Димов встал. И бабка Устя разочарованно положила на стол свою затрепанную колоду, вытащила из волос шпильку и принялась с независимым видом выковыривать ею окурок из мундштука.

Уходя к себе, Димов чувствовал ее укоризненный взгляд. Ему показалось, что бабке Усте сегодня особенно хотелось поиграть с ним в карты, что сегодня для нее это было почему-то особенно важно. Ему стало жаль старуху, но боль опять подкрадывалась к нему, и круг лампы на столе в его дачном рабочем кабинете казался ему единственным спасением.

Он сел, нажал пальцем кнопку на подставке лампы. Тысячу раз за свою жизнь он проделывал это. И легкий щелчок выключателя всегда как бы завершал очередной трудный или вполне обыкновенный день. Оставшийся до сна час-полтора можно было прожить по-своему.

Где-то в середине этого длинного, навсегда завершенного и уже принадлежавшего прошлому дня остался Миша Пастухов, неожиданно вошедший в его жизнь и навсегда исчезнувший из нее. И старик Удочкин, прочно вбивший в землю белый забор, несгибаемый в своем упорстве, в своей упрямой страсти копошиться на земле, не жалея себя в работе… А завтра Димову снова придется в маленьком зале суда решать чьи-то судьбы… Хватило бы сил решить собственную, горько усмехнувшись, подумал Димов.

Уже не было слышно голосов мадридских болельщиков, — видимо, матч окончился. Ветер по-ночному шуршал в кустах под окном. За тонкой стеной звучал голос Вероники — легкий, освободившийся от тревог. В открытую дверь Димов видел сидевшую за столом бабку Устю, ее носатый профиль. Она опять в одиночестве раскладывала пасьянс. Тонкая старческая рука, как всегда, описывала в воздухе медленную дугу, и на стол ложилась очередная карта. Но сейчас не казалось, что бабка Устя выкладывает звено за звеном цепочку чьей-то загадочной и нелегкой судьбы. В ее движениях не было обычной торжественной многозначительности. Мысли ее были очень далеко… Что видят сейчас ее черные, отрешенно застывшие глаза? — подумал Димов. Наверное, что-то очень давнее, из тех времен, которые для ныне живущих и здравствующих стали уже легендарными. Почему, подумал Димов, в старости человеческая память начинает возвращаться к давно минувшему? Вот и его память все чаще, иногда в совсем неподходящие моменты, оживляет то, что было десятилетия назад, упуская недавнее.

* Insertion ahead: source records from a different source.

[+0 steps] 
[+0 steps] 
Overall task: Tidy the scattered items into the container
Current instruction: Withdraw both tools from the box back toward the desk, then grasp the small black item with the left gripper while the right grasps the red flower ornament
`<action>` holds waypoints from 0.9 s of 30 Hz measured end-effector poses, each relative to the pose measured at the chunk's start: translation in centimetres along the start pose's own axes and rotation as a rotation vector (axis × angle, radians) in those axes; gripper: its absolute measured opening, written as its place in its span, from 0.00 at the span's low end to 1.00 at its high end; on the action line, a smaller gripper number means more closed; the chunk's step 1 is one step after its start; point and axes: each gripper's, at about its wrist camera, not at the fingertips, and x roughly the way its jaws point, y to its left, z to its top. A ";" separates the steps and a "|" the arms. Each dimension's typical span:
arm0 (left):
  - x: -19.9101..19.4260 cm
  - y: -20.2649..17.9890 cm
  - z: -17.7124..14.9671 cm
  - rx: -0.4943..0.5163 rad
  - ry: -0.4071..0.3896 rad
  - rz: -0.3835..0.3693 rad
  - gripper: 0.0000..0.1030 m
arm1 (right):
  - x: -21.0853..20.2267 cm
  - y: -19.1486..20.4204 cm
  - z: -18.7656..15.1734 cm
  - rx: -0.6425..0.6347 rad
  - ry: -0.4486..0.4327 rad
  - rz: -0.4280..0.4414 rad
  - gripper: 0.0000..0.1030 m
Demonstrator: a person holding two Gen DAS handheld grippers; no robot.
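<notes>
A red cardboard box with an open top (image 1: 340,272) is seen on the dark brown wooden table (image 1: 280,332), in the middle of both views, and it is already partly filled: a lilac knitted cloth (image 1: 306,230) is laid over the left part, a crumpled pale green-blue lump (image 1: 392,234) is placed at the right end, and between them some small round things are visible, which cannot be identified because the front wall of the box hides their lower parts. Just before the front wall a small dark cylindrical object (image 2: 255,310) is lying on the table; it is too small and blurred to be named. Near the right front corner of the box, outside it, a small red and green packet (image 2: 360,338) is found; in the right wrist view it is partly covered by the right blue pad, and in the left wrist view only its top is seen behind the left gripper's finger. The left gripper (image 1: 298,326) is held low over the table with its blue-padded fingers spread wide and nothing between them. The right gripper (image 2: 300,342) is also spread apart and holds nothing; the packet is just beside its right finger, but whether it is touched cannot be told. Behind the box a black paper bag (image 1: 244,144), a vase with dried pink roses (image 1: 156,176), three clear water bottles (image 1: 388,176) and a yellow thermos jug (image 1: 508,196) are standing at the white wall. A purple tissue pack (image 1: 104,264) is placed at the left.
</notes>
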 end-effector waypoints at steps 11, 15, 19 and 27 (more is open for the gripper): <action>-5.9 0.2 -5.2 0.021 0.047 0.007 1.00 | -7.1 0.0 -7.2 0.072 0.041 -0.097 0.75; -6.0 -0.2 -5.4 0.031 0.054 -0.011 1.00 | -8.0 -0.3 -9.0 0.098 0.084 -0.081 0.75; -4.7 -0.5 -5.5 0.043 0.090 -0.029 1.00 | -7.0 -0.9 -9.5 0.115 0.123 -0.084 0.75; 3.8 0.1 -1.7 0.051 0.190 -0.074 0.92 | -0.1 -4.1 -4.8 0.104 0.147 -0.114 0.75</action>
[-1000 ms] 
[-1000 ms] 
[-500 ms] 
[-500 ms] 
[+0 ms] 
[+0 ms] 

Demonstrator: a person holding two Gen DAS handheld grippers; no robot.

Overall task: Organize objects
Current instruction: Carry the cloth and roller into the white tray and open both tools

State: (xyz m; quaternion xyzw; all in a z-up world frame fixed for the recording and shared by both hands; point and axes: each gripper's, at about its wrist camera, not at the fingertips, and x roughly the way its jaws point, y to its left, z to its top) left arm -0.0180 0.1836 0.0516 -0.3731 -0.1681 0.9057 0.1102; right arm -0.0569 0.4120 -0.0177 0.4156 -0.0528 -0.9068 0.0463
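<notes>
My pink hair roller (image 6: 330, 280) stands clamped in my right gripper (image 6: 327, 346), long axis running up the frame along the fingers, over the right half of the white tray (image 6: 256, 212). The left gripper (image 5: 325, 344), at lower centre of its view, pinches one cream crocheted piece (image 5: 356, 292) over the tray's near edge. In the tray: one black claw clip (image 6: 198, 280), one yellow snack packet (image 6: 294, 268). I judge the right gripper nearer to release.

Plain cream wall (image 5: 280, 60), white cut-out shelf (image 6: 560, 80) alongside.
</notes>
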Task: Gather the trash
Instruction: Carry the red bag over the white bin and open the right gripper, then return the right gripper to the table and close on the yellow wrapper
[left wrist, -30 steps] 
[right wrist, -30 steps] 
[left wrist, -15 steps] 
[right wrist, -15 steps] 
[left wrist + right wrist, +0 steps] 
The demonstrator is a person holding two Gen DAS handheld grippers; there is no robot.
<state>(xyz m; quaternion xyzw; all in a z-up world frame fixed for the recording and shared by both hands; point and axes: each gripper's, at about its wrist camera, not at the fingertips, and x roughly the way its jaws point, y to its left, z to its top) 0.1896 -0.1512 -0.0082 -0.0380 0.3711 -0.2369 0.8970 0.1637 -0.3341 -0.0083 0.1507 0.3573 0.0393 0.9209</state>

Да, в худеньком теле того подростка, что сидел когда-то за столом над тарелкой с двумя темными, подмороженными картофелинами и куском бесценного военного хлеба, таились немалые силы. Их хватило на то, чтобы прожить еще три с лишним десятилетия, многое пережить и немало сделать. Конечно, те цели, которые ставились тогда, в молодости, оказались завышенными. Но Кравцов прав: наступает время, когда оцениваешь сделанное, трезво соотнося его с тем, что мог сделать в силу своих способностей.